O mundo é bem menor do que pensamos. Ninguém está 100% seguro. As doenças de transmissão respiratória, como a Covid-19, adaptam-se particularmente bem ao movimento das pessoas. Como hoje em pouco tempo se dá volta ao mundo, a área chamada “saúde dos viajantes” ganhou proeminência. A Organização Mundial da Saúde lançou a última atualização do Regulamento Sanitário Internacional em 2005, quanto todos achávamos que a gripe aviária mataria milhões de pessoas. Resumindo, sabíamos que uma pandemia aconteceria. Só erramos o vírus.

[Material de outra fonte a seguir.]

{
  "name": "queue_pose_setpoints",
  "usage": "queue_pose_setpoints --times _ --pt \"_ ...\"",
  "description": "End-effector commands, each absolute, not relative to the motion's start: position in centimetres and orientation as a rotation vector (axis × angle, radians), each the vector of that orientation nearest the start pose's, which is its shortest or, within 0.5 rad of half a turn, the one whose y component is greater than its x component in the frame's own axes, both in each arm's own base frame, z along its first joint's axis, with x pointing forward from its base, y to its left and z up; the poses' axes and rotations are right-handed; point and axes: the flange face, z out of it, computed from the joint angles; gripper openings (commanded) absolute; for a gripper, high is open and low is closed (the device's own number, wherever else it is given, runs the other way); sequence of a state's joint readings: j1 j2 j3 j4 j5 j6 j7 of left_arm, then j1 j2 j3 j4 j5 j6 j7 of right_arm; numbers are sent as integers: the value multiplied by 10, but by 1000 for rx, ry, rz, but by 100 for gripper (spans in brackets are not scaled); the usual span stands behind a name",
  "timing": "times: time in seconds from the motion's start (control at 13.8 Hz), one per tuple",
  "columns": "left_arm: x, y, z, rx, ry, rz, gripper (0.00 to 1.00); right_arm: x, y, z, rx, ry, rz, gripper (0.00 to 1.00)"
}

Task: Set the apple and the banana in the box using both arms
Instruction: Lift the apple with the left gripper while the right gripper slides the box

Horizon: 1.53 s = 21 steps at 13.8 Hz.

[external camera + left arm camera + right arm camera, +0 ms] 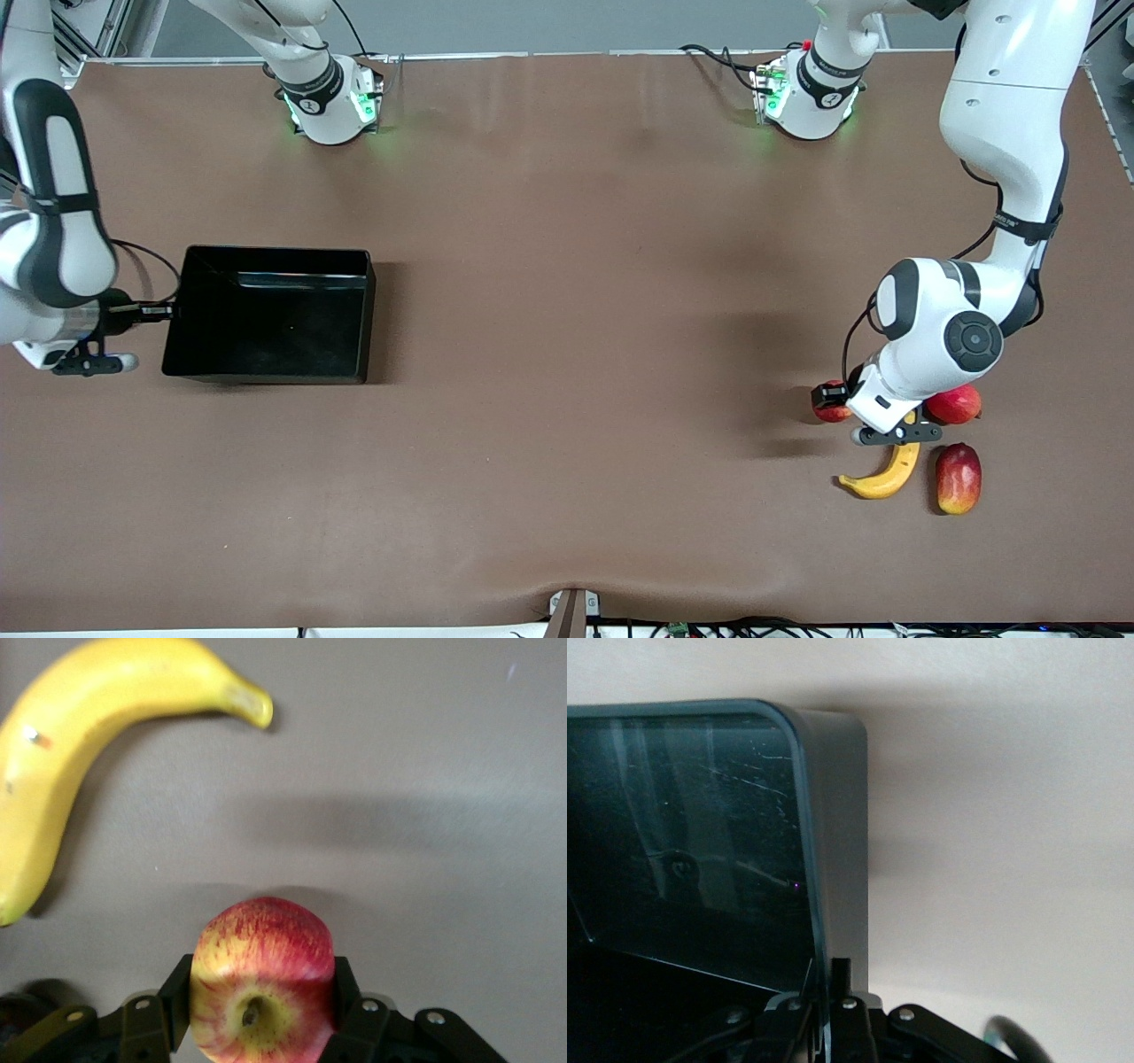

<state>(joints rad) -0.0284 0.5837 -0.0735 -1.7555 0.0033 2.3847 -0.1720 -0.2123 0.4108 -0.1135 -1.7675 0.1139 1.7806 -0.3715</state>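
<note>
Now we see left gripper (pixel 263 1014) clamping apple (pixel 262 979) beside banana (pixel 886 474); right gripper (pixel 828 1005) pinching box (pixel 266 310) wall.

Two white jointed arms with glossy rounded shells and black bands at the joints. The left arm (pixel 1001 177) carries a round black cap with a small centre mark on its wrist joint, and a thin black cable runs along its forearm under a black strap. The right arm (pixel 49 221) shows a long black inlay framing a white panel. Both bases are ringed by a black collar bearing white lettering (illegible here) and glow green at the sides. The left end effector (pixel 261 1010) is matt black with angular fingers and silver screw heads; the right end effector (pixel 828 1001) is likewise black, with silver screws.
</note>
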Motion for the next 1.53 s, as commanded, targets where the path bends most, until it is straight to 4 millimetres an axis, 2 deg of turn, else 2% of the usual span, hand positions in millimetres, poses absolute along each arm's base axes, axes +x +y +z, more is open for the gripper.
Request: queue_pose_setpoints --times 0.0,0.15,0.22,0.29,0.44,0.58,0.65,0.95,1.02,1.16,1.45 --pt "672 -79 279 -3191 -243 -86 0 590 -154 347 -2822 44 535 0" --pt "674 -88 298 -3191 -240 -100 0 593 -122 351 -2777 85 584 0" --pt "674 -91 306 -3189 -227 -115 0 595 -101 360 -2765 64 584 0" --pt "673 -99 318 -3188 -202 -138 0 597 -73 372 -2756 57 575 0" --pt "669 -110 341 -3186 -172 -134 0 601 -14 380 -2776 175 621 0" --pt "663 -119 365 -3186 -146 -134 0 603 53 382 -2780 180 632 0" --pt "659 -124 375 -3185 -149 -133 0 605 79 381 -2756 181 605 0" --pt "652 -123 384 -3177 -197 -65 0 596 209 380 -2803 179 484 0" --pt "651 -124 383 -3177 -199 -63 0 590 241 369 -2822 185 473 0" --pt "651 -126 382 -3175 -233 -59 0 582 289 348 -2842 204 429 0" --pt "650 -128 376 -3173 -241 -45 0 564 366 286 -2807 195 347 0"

Estudos feitos no Estado de São Paulo mostraram que as doenças se iniciam nas grandes metrópoles. São Paulo, Rio de Janeiro e Fortaleza foram vítimas do “efeito inóculo”: seus aeroportos recebem a maioria dos vôos oriundos da Europa. As Regiões Metropolitanas têm uma população em constante movimento pendular. Os geógrafos as chamam macrometrópole, ou “metrópole ampliada”. Nessa região, a Covid-19 se dissemina como um tsunami: por vizinhança, bairro a bairro, quarteirão a quarteirão. É o padrão de espalhamento por contiguidade.

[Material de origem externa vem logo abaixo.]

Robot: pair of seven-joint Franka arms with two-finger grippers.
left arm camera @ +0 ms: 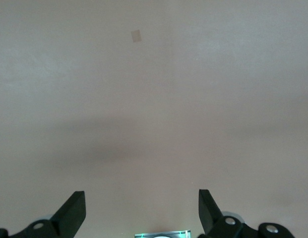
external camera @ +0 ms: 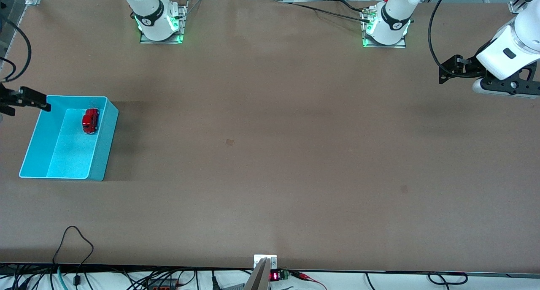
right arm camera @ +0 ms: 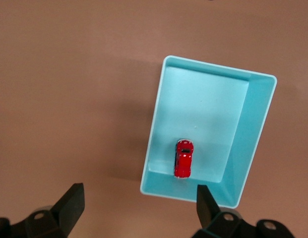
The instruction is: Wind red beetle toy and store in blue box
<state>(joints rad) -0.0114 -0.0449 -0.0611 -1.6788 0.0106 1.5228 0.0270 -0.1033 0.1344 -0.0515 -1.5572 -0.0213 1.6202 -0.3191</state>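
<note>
You see the red beetle toy (external camera: 90, 120) already in the blue box (external camera: 103, 155) | right claw (right arm camera: 136, 206) above box, open, empty | left claw (left arm camera: 141, 210) waits wide open, empty | storing looks done.

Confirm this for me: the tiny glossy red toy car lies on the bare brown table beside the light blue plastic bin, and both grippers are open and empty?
Not quite: the red toy car lies inside the light blue plastic bin, as the right wrist view shows. The left gripper and right gripper are indeed open and empty.
</note>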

Um segundo padrão segue as “vias estruturantes”, os eixos rodoviários. Nestes, o vírus dá saltos em cidades de maior influência regional, como, no Ceará, Sobral, Iguatu, Crato, Juazeiro. A partir delas, afeta as cidades menores. Esse é o momento que vivemos na pandemia: o acometimento do “Brasil Profundo”. O Oeste de São Paulo, O Cariri e mesmo os estados de Mato Grosso e Goiás estão sofrendo uma fase de crescimento exponencial, quando paradoxalmente a doença se estabiliza no litoral de grandes centros urbanos. 
Preocupa o fato de a Covid-19 avançar sobre municípios menores, com população envelhecida e menos acesso à saúde. Aumentam as responsabilidades dos governantes, e também dos cidadãos – cada um responsável por não adquirir e não passar adiante uma doença potencialmente fatal.